The evolution of George Harris’s BINDY

Rumours of a highly developed racing Bantam have been trickling into the OBM office, and Tony Jones gives us the full insider lowdown

In reply to Andy White’s letter in last month’s issue regarding BINDY, he’s correct, it did stand for ‘Britain Is Not Dead Yet’.

And on the night with George Hardwick, that he referred to, he had walked into George Harris’s workshop (or should I say his second home), and was in the presence of two very clever engineers. George Harris did work in the aerospace industry at Filton, and he and George Hardwick were both very good friends who are sadly no longer with us.

Dick Hunter aboard BINDY at Donington in August 1979, clutch lever fully covered!

BINDY was the brainchild of George Harris; he was sponsored with a British 125cc engine by Reg Hall, a local motorcycle dealer. This new engine was an air-cooled, 125cc single cylinder, short stroke (56mm x 50mm) disc valve engine with five speeds, made for kart racing by Aubrey Upton of Leicester, and called the Manx engine.

Formula Bantam Pedigree

Buy British buff, Reg Hall, had given us the Manx engine as he recognised George’s incredible achievement with a 125cc three-speed Formula Bantam in the Isle of Man TT. George had spent many years building racing Bantams, longing to win the coveted Formula Bantam championship and, in 1974, he virtually lived in the workshop at the bottom of his garden, burning the midnight oil and building a 56mm x 50mm short stroke, water-cooled engine.

This involved making his own short stroke crankshaft and cylinder head, and water-cooling a Bantam barrel, all of which was a mammoth engineering challenge – but it still complied with the Bantam Racing Club’s rules – and he finished the engine just in time for the 1974 125cc TT.

BINDY in another new set of clothes, made by Tony Dawson. Tony Jones is sat on the bike, with Lew Duffield, Roger Martin and Darren Jones behind.

The TT arrived and George’s water-cooled engine was quick from the word go and never missed a beat. It was achieving speeds of up to 110mph at 11,000rpm and we finished in eighth place at an average speed of 83.24mph with a fastest lap just one second under an 85mph lap, which was by far the fastest that a Bantam had ever lapped the Mountain course, a record that still stands to this day.
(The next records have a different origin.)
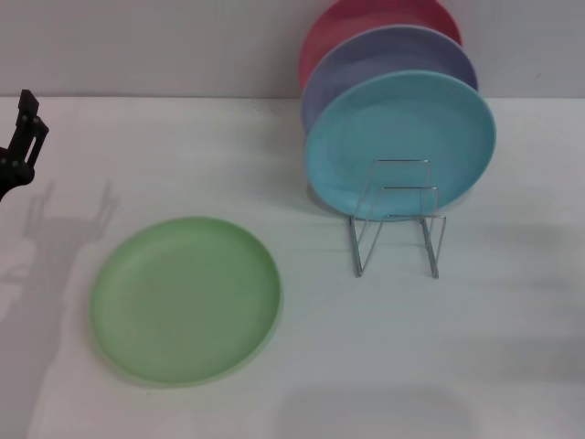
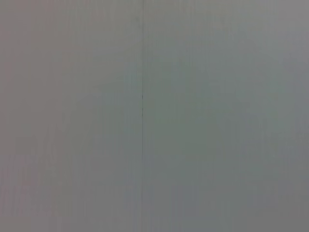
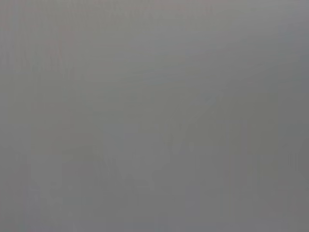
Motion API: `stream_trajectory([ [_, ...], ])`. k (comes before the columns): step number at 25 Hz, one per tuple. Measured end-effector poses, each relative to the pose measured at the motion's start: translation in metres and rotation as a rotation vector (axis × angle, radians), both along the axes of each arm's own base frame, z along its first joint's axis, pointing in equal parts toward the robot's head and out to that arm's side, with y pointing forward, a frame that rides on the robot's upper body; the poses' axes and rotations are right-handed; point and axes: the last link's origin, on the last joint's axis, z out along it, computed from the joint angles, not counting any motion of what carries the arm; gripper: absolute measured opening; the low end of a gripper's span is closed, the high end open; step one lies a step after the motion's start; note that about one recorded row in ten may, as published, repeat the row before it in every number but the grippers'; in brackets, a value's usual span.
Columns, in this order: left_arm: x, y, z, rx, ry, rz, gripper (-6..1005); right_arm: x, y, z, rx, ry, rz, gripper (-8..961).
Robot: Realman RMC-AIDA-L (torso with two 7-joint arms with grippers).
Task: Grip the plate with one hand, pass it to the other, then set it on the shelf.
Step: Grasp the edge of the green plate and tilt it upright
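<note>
The left claw (image 1: 26, 128) hangs at the far left edge of the table (image 1: 512, 347), high and well apart from everything, and whether it is wide or narrow cannot be told from here; both wrist views show only blank grey. The right claw is nowhere in sight. The plate (image 1: 186, 299) lies flat on the table, nearer the robot than the left claw and off to its right, untouched, so the first grip looks not yet begun. Farther right of the claw stands the shelf (image 1: 396, 218), a thin wire thing with a blue plate (image 1: 402, 142) leaning in it, a lavender plate (image 1: 388, 69) behind that and a red plate (image 1: 366, 23) at the back. Here is the worry: a plate lying flat offers only a low rim, so a claw coming down off-centre may push it across the smooth table rather than catch it. A hold on the rim alone could let the plate tip or slip at the hand-over, when two claws share one edge. And the shelf looks narrow and light, already loaded; a plate set in at an angle could knock the blue plate, shove the wire frame, or slide out of the front loop.
</note>
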Motion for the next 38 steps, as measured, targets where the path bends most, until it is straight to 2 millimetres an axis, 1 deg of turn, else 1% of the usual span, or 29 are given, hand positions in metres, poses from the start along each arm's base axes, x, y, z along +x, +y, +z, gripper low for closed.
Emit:
stream_trajectory([
  [15,0.004,0.002,0.001,0.010,0.001,-0.017,817,-0.003,0.003,0.000,0.000,0.000,0.010,634],
  [21,0.008,0.000,0.004,0.030,0.008,-0.049,817,-0.003,0.003,0.000,0.000,0.004,0.014,634],
  [26,0.016,-0.005,0.008,0.099,0.093,-0.087,816,-0.003,0.002,0.000,0.002,0.006,0.016,633],
  [27,0.020,-0.005,0.007,0.115,0.121,-0.100,816,-0.003,0.002,0.000,0.002,0.007,0.016,634],
  [29,0.023,-0.005,0.006,0.122,0.132,-0.101,816,-0.004,0.002,-0.001,0.001,0.010,0.017,634],
  [31,0.025,-0.001,0.004,0.130,0.147,-0.072,816,-0.004,0.002,-0.001,0.001,0.016,0.019,635],
  [32,0.027,0.007,0.001,0.124,0.152,-0.024,816,-0.005,0.003,-0.002,0.001,0.016,0.020,636],
  [33,0.027,0.007,0.001,0.124,0.152,-0.024,816,-0.005,0.003,-0.002,0.001,0.016,0.020,636],
  [36,0.029,0.020,-0.004,0.089,0.147,0.061,816,-0.006,0.004,-0.002,0.002,0.015,0.024,636],
  [37,0.033,0.029,-0.007,0.051,0.144,0.113,815,-0.006,0.004,-0.002,0.002,0.015,0.027,636],
  [38,0.033,0.029,-0.007,0.051,0.144,0.113,815,-0.006,0.004,-0.002,0.002,0.015,0.027,636],
])
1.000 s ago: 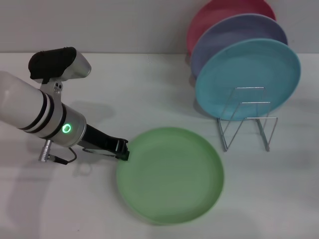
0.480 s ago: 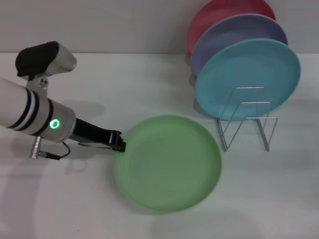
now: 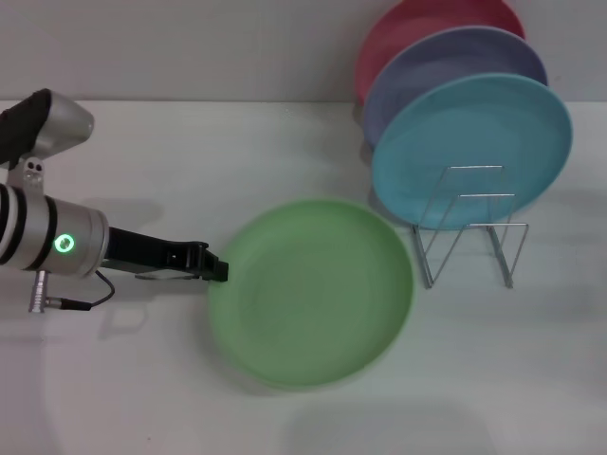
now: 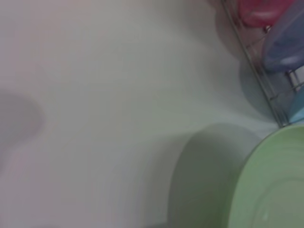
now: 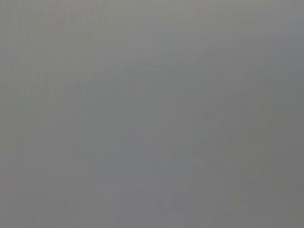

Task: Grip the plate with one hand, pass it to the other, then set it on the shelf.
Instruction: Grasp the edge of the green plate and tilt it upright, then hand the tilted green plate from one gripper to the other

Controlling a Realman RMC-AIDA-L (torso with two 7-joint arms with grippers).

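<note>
Light green and matte, the plate [image 3: 313, 292] is a round plastic disc with a shallow raised rim, and my left tool [image 3: 216, 270] is clamped on its rim at the side nearest my left arm. The plate hangs a little above the white tabletop [image 3: 237, 152], tilted, with its shadow spread on the surface beneath it; my left wrist view shows the same green rim [image 4: 273, 185] and that shadow under it. The tool itself is black and slim, carried on a silver-white cylindrical arm with black bands and a glowing green light ring [image 3: 64, 244]; a thin cable loops under the wrist.

I see no writing or labels on anything.

To the right of the plate, just beside it and not touching, stands the shelf [image 3: 469, 226], thin silver wire bent into upright loops. Three plates lean in its slots one behind another: a turquoise-blue plate [image 3: 471, 152] in front, a lavender plate [image 3: 446, 59] behind it, and a pink plate [image 3: 417, 19] at the back near the pale wall. The front wire loops hold nothing.

My right tool is not seen from the head, and my right wrist view is a flat grey blank.
</note>
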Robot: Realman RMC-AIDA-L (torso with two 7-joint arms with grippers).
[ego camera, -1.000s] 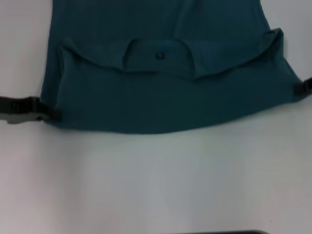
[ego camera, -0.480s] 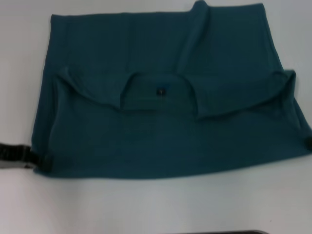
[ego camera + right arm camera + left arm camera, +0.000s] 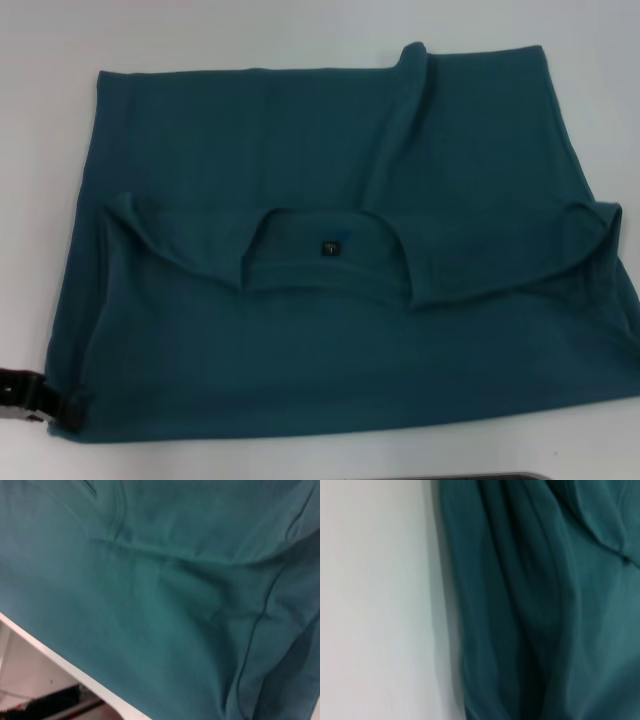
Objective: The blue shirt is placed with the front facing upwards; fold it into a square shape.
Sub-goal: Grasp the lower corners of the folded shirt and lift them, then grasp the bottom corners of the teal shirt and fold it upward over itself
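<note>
The blue shirt (image 3: 330,340) lies spread on the white table (image 3: 300,455), folded over on itself. Its ribbed collar with a small dark tag (image 3: 330,247) faces up in the middle. My left gripper (image 3: 68,408) sits at the shirt's near left corner, pinching the cloth there. The left wrist view shows rippled shirt fabric (image 3: 535,605) beside bare table (image 3: 375,600). Shirt fabric (image 3: 165,595) fills the right wrist view. My right gripper is outside every view, past the shirt's right edge.
A dark strip (image 3: 440,477) runs along the table's near edge in the head view. The right wrist view shows the table's edge (image 3: 60,660) with dark clutter (image 3: 50,700) below it. Bare white table surrounds the shirt.
The shirt's held edge has been drawn nearer to me, showing more of the far part. My left gripper moved with its corner. The right gripper slid out of the head view.
</note>
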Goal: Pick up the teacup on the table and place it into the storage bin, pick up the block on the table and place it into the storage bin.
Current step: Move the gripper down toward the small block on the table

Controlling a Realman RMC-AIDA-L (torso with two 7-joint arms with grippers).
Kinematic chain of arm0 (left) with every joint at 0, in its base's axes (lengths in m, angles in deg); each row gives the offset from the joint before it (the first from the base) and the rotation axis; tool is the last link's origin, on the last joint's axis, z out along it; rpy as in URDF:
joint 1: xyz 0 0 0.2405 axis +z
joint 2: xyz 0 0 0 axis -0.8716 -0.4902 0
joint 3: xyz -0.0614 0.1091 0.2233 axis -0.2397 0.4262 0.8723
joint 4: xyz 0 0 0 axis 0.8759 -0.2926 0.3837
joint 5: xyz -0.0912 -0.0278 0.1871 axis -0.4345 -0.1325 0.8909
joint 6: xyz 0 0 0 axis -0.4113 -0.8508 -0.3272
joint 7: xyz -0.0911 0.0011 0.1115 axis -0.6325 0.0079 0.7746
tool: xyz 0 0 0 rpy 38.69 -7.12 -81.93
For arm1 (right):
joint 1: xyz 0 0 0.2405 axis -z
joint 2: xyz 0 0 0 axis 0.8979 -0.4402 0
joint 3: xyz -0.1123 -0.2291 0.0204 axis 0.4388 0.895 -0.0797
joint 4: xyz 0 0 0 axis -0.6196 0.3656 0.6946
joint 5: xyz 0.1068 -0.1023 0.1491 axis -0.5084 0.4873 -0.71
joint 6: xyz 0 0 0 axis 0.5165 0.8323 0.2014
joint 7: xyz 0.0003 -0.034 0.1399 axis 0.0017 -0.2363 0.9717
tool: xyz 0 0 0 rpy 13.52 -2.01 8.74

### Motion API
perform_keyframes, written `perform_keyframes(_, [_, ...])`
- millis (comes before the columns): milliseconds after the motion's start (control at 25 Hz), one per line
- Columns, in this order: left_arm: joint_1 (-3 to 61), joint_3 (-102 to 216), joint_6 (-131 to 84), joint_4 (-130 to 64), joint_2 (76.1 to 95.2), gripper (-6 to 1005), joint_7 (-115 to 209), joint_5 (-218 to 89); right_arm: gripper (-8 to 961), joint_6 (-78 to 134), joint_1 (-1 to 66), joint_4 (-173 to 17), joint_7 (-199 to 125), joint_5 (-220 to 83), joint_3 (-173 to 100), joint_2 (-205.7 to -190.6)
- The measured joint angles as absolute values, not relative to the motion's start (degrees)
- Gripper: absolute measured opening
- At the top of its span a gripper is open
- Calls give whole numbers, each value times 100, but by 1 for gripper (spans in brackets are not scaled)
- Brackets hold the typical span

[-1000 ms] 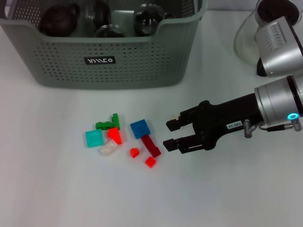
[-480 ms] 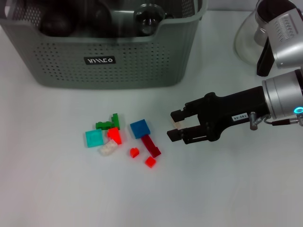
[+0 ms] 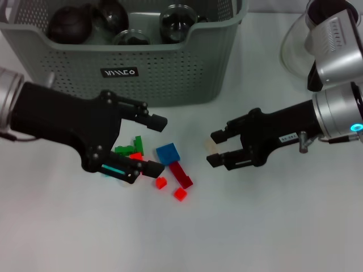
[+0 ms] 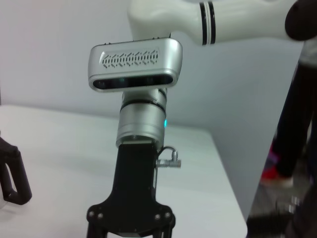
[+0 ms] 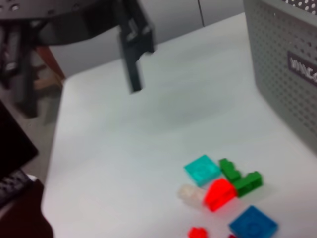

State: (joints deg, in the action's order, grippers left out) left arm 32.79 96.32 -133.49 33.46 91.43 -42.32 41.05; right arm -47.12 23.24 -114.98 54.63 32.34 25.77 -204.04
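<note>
On the white bench (image 3: 272, 226), the left pincer (image 3: 155, 144) hangs spread wide over the heap of small blocks (image 3: 170, 164), covering its left part; a blue square block (image 3: 168, 153), a dark red bar (image 3: 181, 174) and small red pieces (image 3: 180, 194) show beside it. The right pincer (image 3: 216, 148) sits just right of the heap, clenched on a small pale block (image 3: 211, 145). The grey-green storage bin (image 3: 170, 73) stands behind, holding dark round teacups (image 3: 177, 20). A glass teapot (image 3: 298, 45) stands far right.
</note>
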Motion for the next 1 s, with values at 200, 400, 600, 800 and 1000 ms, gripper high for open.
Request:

After the TT, George’s Bantam was uncatchable and we went on to win the Bantam Racing Club championship for the following three years. At the end of the ’76 season, George wanted a new challenge and the Bantam was sold.

However, 22 years later, I found it again and bought it back. George rebuilt the engine for me and I restored the bike for the TT parade lap in 2000.